Right now I'm reading Justin Menkes' Executive Intelligence. Menkes points out that many top businessmen aren't competent and fail basic management objectives, and wonders how the screening process failed to winnow out the bad executives. He defines executive intelligence, shows examples of exec-intelligent CEO's who lead their companies to success, and proposes ways to screen for it that would be better than our current measures. I'm reading it because I think the SAT is a crappy, racist test, and I want to see what tests Menkes proposes and if they'd be good for high school seniors. By far the heaviest hitting part of the book was when he talked about the difference between knowledge and intelligence, and how we confuse the two.
"The distinction between knowledge and intelligence is frequently blurred. For example, most people are familiar with the popular television show Jeopardy!, on which contestants are rewarded for the amount of knowledge they possess of a wide variety of topics. Often the winners are referred to as "exceptionally smart." But the truth is that they are exceptionally knowledgeable. Successful Jeopardy! contestants haven't really proven anything about their intelligence...[Joseph Fagan, chair of psychology at Case Western] has done research focusing on racial differences in test scores, and his experiments found that measures that required certain kinds of academic knowledge, such as vocabulary or complex math, yielded significantly different scores between racial groups. But tests focused on reasoning or processing skills, such as picture and spatial pattern recognition, showed no such differences."
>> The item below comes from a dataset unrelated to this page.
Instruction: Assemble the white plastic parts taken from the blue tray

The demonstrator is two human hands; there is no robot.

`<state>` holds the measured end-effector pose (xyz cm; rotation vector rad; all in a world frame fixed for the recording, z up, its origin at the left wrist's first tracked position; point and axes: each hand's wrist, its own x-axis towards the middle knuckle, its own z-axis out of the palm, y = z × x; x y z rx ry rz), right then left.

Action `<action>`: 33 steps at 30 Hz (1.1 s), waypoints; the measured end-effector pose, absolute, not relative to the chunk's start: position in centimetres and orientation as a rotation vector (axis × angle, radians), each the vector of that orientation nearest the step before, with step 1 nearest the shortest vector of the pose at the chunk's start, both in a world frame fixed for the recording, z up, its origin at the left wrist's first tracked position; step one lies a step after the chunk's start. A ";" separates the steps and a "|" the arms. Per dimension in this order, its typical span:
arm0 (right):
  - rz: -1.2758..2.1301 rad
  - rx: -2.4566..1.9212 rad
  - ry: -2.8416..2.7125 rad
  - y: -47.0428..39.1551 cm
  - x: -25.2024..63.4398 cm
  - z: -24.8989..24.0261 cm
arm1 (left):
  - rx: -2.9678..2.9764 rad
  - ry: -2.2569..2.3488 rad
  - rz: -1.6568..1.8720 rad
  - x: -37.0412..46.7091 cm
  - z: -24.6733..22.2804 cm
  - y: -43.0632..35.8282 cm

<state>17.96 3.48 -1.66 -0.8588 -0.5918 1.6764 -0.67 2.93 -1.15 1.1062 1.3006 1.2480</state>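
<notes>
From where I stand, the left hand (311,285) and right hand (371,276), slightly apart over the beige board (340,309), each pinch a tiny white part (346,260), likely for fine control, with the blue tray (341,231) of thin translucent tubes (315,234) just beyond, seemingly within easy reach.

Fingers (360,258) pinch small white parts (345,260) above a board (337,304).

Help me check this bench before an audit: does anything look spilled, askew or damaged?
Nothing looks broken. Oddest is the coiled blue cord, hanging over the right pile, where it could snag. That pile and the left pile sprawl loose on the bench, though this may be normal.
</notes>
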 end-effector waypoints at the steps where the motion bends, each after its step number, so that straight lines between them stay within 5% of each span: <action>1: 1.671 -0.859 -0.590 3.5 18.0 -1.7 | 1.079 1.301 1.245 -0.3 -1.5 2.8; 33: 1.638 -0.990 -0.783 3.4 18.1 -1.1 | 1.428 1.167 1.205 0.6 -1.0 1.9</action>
I generally score well on IQ and SAT tests and people call me smart, but I don't think my ability to take tests well is any measure of 'intelligence.' I run my mouth when I shouldn't, run in with cops when they have the power to detain me, and sometimes fail to grasp the rules of simple social situations. What I can do, I think, is aggregate information, discard the useless parts, repeat things other more intelligent people say, and use my fantastic memory to recall information and arguments at will. If we are going to rely on tests as much as we do as a society (just look at No Child Left Behind), we need to make sure the tests are measuring what they're supposed to measure, and that we want to rely on test measures to determine success.